** DATASET follows **

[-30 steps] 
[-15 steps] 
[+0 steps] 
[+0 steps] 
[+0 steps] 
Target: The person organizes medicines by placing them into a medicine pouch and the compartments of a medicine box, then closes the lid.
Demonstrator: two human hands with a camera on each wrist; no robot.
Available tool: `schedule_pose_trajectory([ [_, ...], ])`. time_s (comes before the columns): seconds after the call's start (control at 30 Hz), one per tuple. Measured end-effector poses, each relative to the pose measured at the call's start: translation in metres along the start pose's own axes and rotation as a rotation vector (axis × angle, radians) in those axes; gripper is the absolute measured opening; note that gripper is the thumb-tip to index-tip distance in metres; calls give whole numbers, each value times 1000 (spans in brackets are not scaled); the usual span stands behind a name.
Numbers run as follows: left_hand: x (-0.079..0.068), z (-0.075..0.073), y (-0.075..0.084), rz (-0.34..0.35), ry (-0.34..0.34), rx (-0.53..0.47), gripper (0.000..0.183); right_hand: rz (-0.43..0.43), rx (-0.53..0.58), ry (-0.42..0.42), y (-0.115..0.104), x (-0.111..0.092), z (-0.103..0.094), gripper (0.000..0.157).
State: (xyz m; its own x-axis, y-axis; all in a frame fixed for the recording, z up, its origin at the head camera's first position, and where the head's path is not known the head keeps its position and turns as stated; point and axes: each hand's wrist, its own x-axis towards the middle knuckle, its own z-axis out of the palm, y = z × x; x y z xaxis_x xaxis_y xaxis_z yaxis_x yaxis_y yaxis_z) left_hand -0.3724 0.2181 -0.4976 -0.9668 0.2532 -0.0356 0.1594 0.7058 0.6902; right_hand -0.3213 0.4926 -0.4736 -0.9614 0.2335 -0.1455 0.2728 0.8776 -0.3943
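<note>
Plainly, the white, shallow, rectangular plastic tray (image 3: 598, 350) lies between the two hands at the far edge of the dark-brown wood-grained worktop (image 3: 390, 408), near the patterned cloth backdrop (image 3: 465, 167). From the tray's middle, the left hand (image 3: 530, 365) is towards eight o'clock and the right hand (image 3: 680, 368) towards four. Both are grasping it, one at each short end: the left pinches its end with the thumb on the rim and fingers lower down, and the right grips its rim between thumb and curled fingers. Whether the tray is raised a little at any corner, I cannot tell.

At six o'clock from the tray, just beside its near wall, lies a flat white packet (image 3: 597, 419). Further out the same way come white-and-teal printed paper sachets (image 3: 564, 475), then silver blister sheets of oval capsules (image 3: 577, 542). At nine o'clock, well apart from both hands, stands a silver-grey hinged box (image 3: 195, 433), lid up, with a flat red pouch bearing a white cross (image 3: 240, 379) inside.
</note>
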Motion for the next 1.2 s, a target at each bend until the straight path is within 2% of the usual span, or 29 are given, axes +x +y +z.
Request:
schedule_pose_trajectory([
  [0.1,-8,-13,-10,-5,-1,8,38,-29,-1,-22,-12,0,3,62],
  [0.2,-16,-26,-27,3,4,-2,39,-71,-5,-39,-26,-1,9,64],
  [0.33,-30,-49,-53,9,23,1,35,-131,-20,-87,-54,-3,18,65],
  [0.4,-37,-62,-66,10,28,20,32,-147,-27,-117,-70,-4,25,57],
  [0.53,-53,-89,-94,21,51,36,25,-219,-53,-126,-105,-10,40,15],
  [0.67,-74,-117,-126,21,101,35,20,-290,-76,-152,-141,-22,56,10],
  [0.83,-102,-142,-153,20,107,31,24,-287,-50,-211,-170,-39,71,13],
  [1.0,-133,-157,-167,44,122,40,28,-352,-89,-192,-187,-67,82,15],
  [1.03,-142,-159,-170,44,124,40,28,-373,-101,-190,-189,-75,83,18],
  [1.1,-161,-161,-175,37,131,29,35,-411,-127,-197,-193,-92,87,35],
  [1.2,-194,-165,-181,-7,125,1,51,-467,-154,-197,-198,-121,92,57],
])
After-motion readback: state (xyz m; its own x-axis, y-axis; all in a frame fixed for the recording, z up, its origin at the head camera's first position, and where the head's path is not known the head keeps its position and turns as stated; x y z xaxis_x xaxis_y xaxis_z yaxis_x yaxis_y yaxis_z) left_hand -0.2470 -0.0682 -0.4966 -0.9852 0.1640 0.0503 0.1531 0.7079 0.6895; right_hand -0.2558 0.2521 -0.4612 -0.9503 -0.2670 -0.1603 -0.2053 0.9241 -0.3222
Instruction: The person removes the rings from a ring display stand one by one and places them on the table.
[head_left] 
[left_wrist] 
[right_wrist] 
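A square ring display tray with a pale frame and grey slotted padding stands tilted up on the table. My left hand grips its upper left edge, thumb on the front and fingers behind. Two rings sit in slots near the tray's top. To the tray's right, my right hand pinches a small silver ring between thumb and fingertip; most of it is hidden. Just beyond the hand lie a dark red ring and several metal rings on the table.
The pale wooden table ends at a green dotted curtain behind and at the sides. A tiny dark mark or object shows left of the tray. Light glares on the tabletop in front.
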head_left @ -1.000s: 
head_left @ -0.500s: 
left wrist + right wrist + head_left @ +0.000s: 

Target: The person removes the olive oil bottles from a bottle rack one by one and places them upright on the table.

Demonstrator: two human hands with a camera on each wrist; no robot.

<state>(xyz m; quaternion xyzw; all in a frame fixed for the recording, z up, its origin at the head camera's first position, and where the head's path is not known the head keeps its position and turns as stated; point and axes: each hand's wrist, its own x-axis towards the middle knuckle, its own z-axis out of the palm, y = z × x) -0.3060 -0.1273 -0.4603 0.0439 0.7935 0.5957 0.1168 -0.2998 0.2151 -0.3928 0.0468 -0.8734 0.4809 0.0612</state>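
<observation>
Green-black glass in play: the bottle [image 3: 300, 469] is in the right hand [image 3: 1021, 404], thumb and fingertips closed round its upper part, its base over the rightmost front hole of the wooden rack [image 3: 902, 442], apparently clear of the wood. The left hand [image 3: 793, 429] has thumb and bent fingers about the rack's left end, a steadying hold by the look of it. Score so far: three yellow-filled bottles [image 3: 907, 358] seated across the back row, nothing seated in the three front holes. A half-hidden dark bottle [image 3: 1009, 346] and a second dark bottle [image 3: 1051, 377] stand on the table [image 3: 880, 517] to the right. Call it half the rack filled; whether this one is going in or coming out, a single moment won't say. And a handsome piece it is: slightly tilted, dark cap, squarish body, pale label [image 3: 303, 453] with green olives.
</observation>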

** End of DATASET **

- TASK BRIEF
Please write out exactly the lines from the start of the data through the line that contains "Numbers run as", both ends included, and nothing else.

- OUTPUT FOR THIS TASK
[-30 steps] 
[-15 steps] 
[+0 steps] 
[+0 steps] 
[+0 steps] 
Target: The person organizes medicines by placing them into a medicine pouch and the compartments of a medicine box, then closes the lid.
Demonstrator: two human hands with a camera on each wrist; no robot.
Available tool: `schedule_pose_trajectory([ [_, ...], ])`. time_s (comes before the columns): seconds after the call's start (control at 30 Hz), one per tuple. Measured end-effector poses, each relative to the pose measured at the call's start: translation in metres along the start pose's own axes and rotation as a rotation vector (axis × angle, radians) in those axes; gripper is the absolute measured opening; note that gripper is the thumb-tip to index-tip distance in metres; calls give whole numbers, each value times 1000 (spans in brackets are not scaled); the usual span stands behind a name.
Numbers run as follows: left_hand: x (-0.079..0.068), z (-0.075..0.073), y (-0.075..0.084), rz (-0.34..0.35), ry (-0.34..0.34), rx (-0.53..0.47), gripper (0.000..0.183); right_hand: rz (-0.43..0.43), rx (-0.53..0.58), ry (-0.42..0.42), y (-0.115..0.104), x (-0.111..0.092), z (-0.103..0.094), gripper (0.000..0.157).

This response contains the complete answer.